The dead include Alvin Weinberg whose death triggered my recognition that Weinberg's generation of nuclear scientists had a lot to say to the living. Weinberg was far more than a reactor designer and science administrator, he was also a deep thinker who had a great deal to say about the role of energy and science in society. Weinberg offered a clear vision of the future, that has proven far more accurate than Amory Lovins has.
I speak for my father whose numerous contributions to nuclear science were almost unknown before I began to discover them in his papers. My father's vision of the future was clear, and pointed unmistakably to a future in which nuclear energy was to be a safe, clean and reliable source of energy for our future society.
I speak for many ORNL scientist of my father's generation, Ed Bettis, George W. Parker, Bob Moore, Raymond C. Briant, Warren Grimes, and numerous others, who worked to make safe, clean and reliable nuclear energy available the people of earth.

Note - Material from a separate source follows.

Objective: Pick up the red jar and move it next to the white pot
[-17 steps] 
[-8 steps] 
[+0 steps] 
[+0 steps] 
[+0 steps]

I first realized that the dead needed a voice when Alvin Weinberg died in October 2006. Alvin had been the father of a childhood friend, David Weinberg, and I had had a distant acquaintance with Alvin from my childhood onward. In reviewing past stories about Weinberg in the ORNL Review, I discovered the astonishing fact that Weinberg had been fired as ORNL director in a spat with AEC leadership over Weinberg's insistence that continued nuclear safety research was important. It was clear that Ralph Nader had known both about Weinberg's firing and the circumstances around it, but Nader, who professed to be concerned about nuclear safety chose to say nothing on Weinberg's behalf. Weinberg's vision of the future has proven far more accurate than that of Amory Lovins, who he befriended and sparred with over their contrasting visions of the energy future. Important parts of the Weinberg legacy is accessible on the Internet, much through The Information Bridge.
In 2007, for the first time I thought seriously about carbon mitigation. It did not take me long to find a solution. Part of my solution, scalability energy through reliance on mass produced small reactors, was very much a part of the spirit of our time. But the memory of voices from the past influancec my designation of the Thorium Molten Salt Reactor, the LFTR as the technology of the future, as the energy Black Swan. Fortunately my father was still alive then, and I had the unique opportunity to talk with him as I read his papers. I want to briefly mention Richard "Dick" Smyser, the long time editor and publisher of the Oak Ridger. I mention Smyser because he was the faithful scribe who reported the visions, wishes and aspereations as of Oak Ridge scientists as they emerged.at ORNL. It was through Smyser's reporting that I learned much about the visions of a high energy nuclear future pioneered by Alvin Weinberg and the ORNL staff. during my childhood and early adult years.
In a way, what I say now about nuclear power and particularly Molten Salt Reactor/LFTR technology is said for those who no longer speak for themselves. I speak for the dead. I bear witness to their voices. I learned of Anthropogenic Global Warming at Oak Ridge National Laboratory in the spring of 1971. I had no doubt from the first moment that nuclear power would offer a superior solution to the problem. I watched for decades after 1971, as so called renewables advocates such as Amory Lovins openly advocated the use of carbon emitting coal, oil and natural gas technology in preference to nuclear generated electricity.